Praticamente todos os antidepressivos analisados pelos autores incluíam recomendações para não se consumir álcool durante o tratamento. No entanto, quando lhes foram solicitados dados de ensaios clínicos ou estudos experimentais acerca do assunto, a maioria das farmacêuticas partilhou resultados em que os antidepressivos não tinham aumentado de forma significativa os efeitos do álcool nos participantes.
Conclusões essas que contrastam com os frequentes relatos que sugerem existir uma ligação entre o consumo de álcool durante o tratamento com antidepressivos ISRS e o fenómeno conhecido como Embriaguez Patológica ou Intoxicação Alcoólica Idiossincrática. Nestes casos, há
uma embriaguez excessiva em relação à quantidade de àlcool que se bebeu. Isto tanto pode resultar em situações ligeiramente embaraçosas como em episódios de violência e desinibição extrema.
Posto isto, talvez lhe esteja a ocorrer deixar de tomar os medicamentos antes de uma festa em que conta beber ou consumir outro género de substâncias.
Não é grande ideia.
A descontinuação abrupta dos antidepressivos ISRS pode causar sintomas como náusea, irritabilidade, dores de cabeça e insónias que, no limite, se podem prolongar durante meses. Por outro lado, alguns destes medicamentos demoram semanas até desaparecerem totalmente do corpo – as reacções adversas ao álcool continuam a ser possíveis.
Mais razões para pousar o copo
Embora não existam conclusões acerca da ligação dos antidepressivos ISRS a este fenómeno, há outras razões para evitar o álcool quando se está a procurar tratamento para a depressão.
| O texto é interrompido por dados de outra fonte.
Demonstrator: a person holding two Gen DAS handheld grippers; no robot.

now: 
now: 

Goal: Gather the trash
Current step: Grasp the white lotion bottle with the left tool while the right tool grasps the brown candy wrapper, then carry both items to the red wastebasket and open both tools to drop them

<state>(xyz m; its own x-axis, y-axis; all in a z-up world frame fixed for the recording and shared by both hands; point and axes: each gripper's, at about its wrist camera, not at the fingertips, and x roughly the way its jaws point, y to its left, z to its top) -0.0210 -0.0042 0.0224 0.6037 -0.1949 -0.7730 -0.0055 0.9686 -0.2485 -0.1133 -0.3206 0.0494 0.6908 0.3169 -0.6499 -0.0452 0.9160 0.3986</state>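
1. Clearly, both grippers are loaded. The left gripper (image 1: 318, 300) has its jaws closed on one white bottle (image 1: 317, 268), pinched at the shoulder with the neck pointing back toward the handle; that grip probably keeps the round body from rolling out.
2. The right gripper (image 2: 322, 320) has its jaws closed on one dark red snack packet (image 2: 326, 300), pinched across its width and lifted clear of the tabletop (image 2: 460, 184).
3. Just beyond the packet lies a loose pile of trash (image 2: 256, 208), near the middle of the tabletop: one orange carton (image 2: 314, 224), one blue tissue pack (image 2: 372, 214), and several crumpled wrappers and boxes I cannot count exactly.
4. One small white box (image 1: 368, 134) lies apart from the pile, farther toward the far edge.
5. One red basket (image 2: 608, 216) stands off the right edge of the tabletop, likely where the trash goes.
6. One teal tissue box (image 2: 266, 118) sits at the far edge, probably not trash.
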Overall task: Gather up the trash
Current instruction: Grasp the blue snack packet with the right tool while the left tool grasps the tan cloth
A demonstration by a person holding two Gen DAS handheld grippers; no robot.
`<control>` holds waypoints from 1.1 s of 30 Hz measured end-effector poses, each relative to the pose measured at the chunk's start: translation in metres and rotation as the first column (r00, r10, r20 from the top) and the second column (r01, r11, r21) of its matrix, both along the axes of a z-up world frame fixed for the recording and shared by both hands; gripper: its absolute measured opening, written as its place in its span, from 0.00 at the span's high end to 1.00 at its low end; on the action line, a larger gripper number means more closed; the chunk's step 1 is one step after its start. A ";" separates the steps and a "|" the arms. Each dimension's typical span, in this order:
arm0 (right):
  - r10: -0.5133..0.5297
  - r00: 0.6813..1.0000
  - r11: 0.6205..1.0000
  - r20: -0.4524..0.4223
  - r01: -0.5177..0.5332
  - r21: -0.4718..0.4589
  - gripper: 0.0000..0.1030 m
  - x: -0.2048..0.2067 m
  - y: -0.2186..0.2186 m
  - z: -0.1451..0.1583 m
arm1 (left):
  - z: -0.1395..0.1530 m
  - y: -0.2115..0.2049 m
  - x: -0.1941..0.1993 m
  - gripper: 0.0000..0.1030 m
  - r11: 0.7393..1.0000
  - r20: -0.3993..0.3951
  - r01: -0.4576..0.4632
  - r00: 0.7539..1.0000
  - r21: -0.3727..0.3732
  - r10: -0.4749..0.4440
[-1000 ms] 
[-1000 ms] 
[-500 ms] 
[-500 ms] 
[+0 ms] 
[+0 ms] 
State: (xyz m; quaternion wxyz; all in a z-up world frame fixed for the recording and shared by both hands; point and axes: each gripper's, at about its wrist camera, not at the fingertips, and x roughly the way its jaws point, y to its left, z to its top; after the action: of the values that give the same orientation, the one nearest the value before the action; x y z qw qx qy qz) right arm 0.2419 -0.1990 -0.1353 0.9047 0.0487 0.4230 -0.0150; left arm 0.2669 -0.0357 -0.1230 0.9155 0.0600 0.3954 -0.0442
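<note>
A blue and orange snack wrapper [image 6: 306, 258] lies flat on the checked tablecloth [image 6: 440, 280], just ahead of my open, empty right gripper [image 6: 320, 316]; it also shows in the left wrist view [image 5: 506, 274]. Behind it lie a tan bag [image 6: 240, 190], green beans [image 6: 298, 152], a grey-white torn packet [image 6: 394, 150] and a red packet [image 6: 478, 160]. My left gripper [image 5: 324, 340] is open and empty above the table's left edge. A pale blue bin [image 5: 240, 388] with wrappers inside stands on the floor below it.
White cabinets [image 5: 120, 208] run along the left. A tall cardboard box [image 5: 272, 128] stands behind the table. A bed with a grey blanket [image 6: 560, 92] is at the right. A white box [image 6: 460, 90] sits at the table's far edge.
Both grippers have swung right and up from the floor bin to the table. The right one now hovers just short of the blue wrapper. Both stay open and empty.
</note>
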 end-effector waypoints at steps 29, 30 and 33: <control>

Apesar de ser ligado à euforia e ao relaxamento, o álcool é considerado um depressor do sistema nervoso central. É precisamente esta capacidade de reduzir a actividade cerebral e nervosa que leva às sensações agradáveis e à redução das inibições associadas ao seu consumo moderado. Se sofre de depressão, é bem possível que isto lhe soe apelativo. E é precisamente aí que está o problema.
Há uma convergência bastante grande entre a depressão e o alcoolismo. Alguns investigadores tentam explicá-la através da chamada “hipótese da automedicação”, que sugere que quem sofre de depressão pode ter começado por se automedicar com álcool para amenizar os sintomas.
Há pelo menos um estudo recente que parece apoiar esta hipótese, ao sugerir que os efeitos do álcool no cérebro são semelhantes aos de uma espécie de antidepressivo de acção rápida.
A autora do estudo, Kimberly Raab-Graham, faz questão de avisar que “há uma linha muito ténue entre aquilo que é uma ajuda e aquilo que é prejudicial, e há um ponto durante o uso prolongado em que a automedicação se transforma num vício.”
Também é importante enfatizar que as conclusões do estudo só dizem respeito aos efeitos a curto prazo. Há indícios de que o consumo prolongado de álcool pode potencializar os sintomas da depressão, e até aumentar o risco de a desenvolver.
A resposta à pergunta “posso ou não beber álcool?” depende do seu historial pessoal, da medicação específica que está a tomar e da opinião do seu médico. Se não tem a certeza se deve cortar totalmente com o álcool ou apenas limitá-lo e manter-se vigilante, nada melhor do que perguntar na próxima consulta.